28/3/2013 - 11h21
por Wladmir Pomar*
O processo de favelização urbana no Brasil é antigo. Pelo menos desde a abolição da escravatura, no final do século 19, os ex-escravos das cidades foram segregados em zonas de risco. Foram enxotados para os morros, beira de córregos e outros locais, mesmo insalubres, onde ficassem longe dos olhos das pessoas de fino trato, como os antigos traficantes de escravos, comerciantes, altos funcionários da República etc.
Tal processo tomou um vulto muito mais vasto durante o final dos anos 1960 e nos anos 1970, quando a ditadura militar executou o programa de modernização dos latifúndios. Dinheiro público a rodo, através do Banco do Brasil, financiou a derrubada de antigas culturas agrícolas e de matas, para o replantio de novas culturas e pastagens, com a utilização massiva de máquinas agrícolas.
Tudo com a finalidade principal de criar um exército industrial de reserva de baixo preço para a industrialização do milagre econômico da ditadura. Cerca de 30 milhões de lavradores foram expulsos do campo e engrossaram o mercado de trabalho urbano. Mas a crise dos anos 1970 esvaiu o milagre, estagnou o processo de crescimento e deixou como saldo uma imensa massa populacional excedente ou excluída desse mercado.
A população urbana brasileira saltou de 36% para 84%. Criou-se um tipo de urbanização caótico e favelizado nas grandes e médias cidades, que contrasta as áreas de prédios e condomínios de luxo com as áreas de construções extremamente precárias. Tipo de urbanização que ganhou dimensões ainda mais terríveis com o aumento do desemprego, da pobreza e da miséria. E que foi agravado pela grilagem de terras urbanas e pela especulação imobiliária, que consistentemente empurraram os mais pobres para novas zonas de risco de diferentes tipos, ainda mais distantes e mais perigosas.
Nessas condições, os atuais desastres naturais causados pelas mudanças climáticas apenas estão colocando à mostra a fragilidade daquele tipo de urbanização, que transformou as cidades brasileiras em aglomerados disformes e em horrível contraste com suas belezas naturais. E, além disso, tornam gritantemente evidente a inoperância de uma extensa gama de autoridades públicas, que ainda não se deram conta de que não adianta mudar os flagelados para novas moradias em outras áreas de risco.
As cidades mais afetadas pelas calamidades naturais precisam não só atender emergencialmente aos afetados, garantindo-lhes uma moradia digna durante o processo de reconstrução, mas principalmente sofrer profundas transformações urbanas, principalmente levando em conta que as calamidades naturais quase certamente se repetirão no futuro. Não adianta mais tomar como referência os antigos parâmetros de risco. É necessário multiplicá-los por dois, três ou mais vezes, de modo a proteger as cidades de enchentes e deslizamentos devastadores.

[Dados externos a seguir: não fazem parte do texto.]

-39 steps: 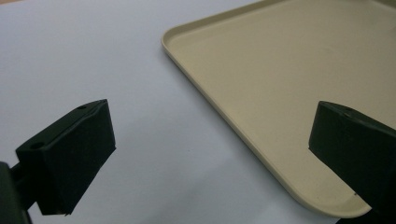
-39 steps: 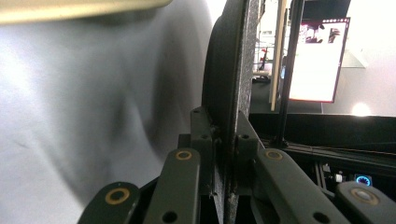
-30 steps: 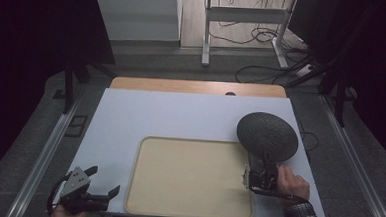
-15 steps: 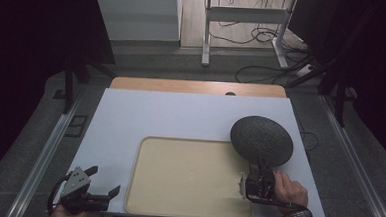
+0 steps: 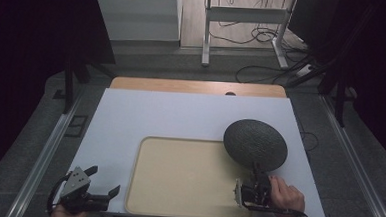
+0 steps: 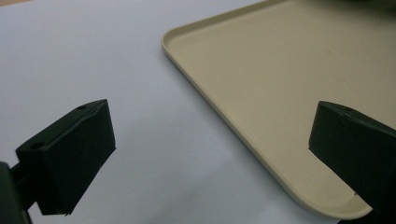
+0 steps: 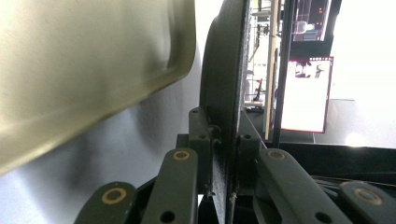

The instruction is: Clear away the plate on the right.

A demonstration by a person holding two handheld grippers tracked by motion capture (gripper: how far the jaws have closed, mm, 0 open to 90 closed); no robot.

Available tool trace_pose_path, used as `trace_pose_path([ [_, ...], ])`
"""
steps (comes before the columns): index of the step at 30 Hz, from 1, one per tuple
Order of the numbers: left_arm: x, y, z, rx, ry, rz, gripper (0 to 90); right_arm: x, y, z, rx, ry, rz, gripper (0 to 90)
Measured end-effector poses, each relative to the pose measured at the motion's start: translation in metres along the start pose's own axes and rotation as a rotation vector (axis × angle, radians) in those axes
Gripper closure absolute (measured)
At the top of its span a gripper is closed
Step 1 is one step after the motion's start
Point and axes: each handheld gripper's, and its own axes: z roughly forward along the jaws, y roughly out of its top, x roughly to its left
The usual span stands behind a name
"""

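Two grippers in play. Right gripper [image 5: 253, 184] is clamped on the near rim of the dark plate [image 5: 255, 144], holding it raised over the beige tray's [image 5: 177, 188] right corner, probably for placing. Left gripper [image 5: 102, 181] is idle beside the tray, jaws spread wide.

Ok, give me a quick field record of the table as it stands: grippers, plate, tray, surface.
left gripper: open, holds nothing, at the table's near left corner, beside the tray
right gripper: shut on the dark plate's rim
dark plate: round, textured, held over the tray's far right corner and the mat
tray: beige, nothing lying in it
mat: white, covers most of the table
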Motion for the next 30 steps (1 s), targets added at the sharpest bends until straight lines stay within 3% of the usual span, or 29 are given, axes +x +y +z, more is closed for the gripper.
trace_pose_path([
  [1, 0.000, 0.000, 0.000, 0.000, 0.000, 0.000, 0.1, 0.002, 0.001, -0.001, -0.032, -0.007, 0.005, 82.2],
  [3, 0.000, 0.000, 0.000, -0.001, 0.001, -0.001, 0.1, 0.003, 0.003, -0.003, -0.042, -0.006, -0.004, 82.2],
  [6, 0.000, 0.000, 0.000, -0.002, 0.000, -0.001, 0.1, 0.003, 0.006, -0.009, -0.007, -0.009, -0.017, 82.0],
  [7, 0.000, 0.000, 0.000, -0.001, 0.000, 0.000, 0.1, 0.006, 0.007, -0.008, -0.053, -0.005, -0.004, 81.8],
  [8, 0.000, 0.000, 0.000, 0.000, 0.000, 0.000, 0.1, 0.006, 0.007, -0.008, -0.053, -0.005, -0.004, 81.8],
  [9, 0.000, 0.000, 0.000, 0.000, 0.000, 0.000, 0.1, 0.007, 0.011, -0.015, 0.000, -0.047, -0.024, 81.7],
  [10, 0.000, 0.000, 0.000, 0.000, 0.000, 0.000, 0.1, 0.007, 0.011, -0.015, 0.000, -0.047, -0.024, 81.7],
  [11, 0.000, 0.000, 0.000, 0.000, 0.000, 0.001, 0.1, 0.007, 0.012, -0.015, -0.042, 0.004, -0.015, 81.7],
  [15, 0.000, 0.000, 0.000, -0.001, 0.000, 0.001, 0.1, 0.008, 0.015, -0.017, -0.079, -0.006, -0.016, 81.7],
  [18, 0.000, 0.000, 0.000, -0.001, 0.000, 0.001, 0.1, 0.009, 0.020, -0.025, -0.053, -0.007, -0.036, 81.7],
  [19, 0.000, 0.000, 0.000, -0.001, 0.000, 0.001, 0.1, 0.012, 0.019, -0.022, -0.115, -0.023, -0.016, 81.7],
  [22, -0.001, 0.000, 0.000, -0.002, 0.000, 0.002, 0.1, 0.011, 0.023, -0.028, -0.082, 0.006, -0.030, 81.6],
  [23, -0.001, 0.000, 0.000, -0.002, 0.000, 0.002, 0.1, 0.013, 0.025, -0.028, -0.108, -0.005, -0.027, 81.5],
  [27, -0.001, 0.000, 0.000, -0.003, -0.001, 0.002, 0.1, 0.013, 0.029, -0.035, -0.086, 0.003, -0.042, 81.3],
  [30, -0.001, 0.000, 0.000, -0.003, -0.001, 0.002, 0.1, 0.015, 0.034, -0.037, -0.114, 0.009, -0.044, 81.3],
])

Além disso, é inconcebível que, dois anos após as calamidades anteriores, haja cidadãos e cidades que praticamente continuam na mesma situação de desamparo e de destruição, mesmo tendo recebido recursos para a reconstrução. Por isso mesmo, o governo federal não pode ficar apenas na exclamação indignada da presidenta a respeito da adoção de medidas drásticas.
A presidência da República deve ter poderes legais para criar, na Casa Civil, na Secretaria Geral ou em outros órgãos diretamente subordinados, grupos de trabalho especiais que possam exercer fiscalização e acompanhamento constantes e diuturnos sobre a execução dos projetos de reurbanização e adaptação das cidades afetadas.
O que significa influenciar essas cidades a projetarem mudanças profundas no antigo tipo de urbanização. Essas mudanças devem incluir a proteção contra os deslizamentos de terras. A drenagem de córregos, rios e águas pluviais deve ser reestruturada. Os sistemas de coleta e tratamento do lixo sólido e fluído precisam ser profundamente reorganizados. A construção de moradias deve levar em conta a mecânica dos solos, algo que parece ser desconhecido de algumas construtoras. A arborização das ruas, avenidas e espaços públicos precisa se tornar uma rotina. E há uma série de outras medidas que, há tempos, vem sendo colocada em discussão por muitos urbanistas e que precisa ser observada.
Se é para valer a decisão de medidas drásticas, não bastam os repasses de verbas públicas para as emergências e para as reconstruções do mesmo tipo anterior. Também não bastam as cobranças através dos canais formais e burocráticos. É preciso muito mais para dar início a uma reurbanização que sirva de exemplo para as demais regiões urbanas, já que todas elas correm o risco de ter que enfrentar novas calamidades provocadas pelas mudanças climáticas. A antiga urbanização está falida, mostrando ser incapaz de suportar os novos climas. Ou as medidas drásticas se direcionam nesse rumo, ou as calamidades naturais se tornarão um ralo sem fundo dos recursos públicos.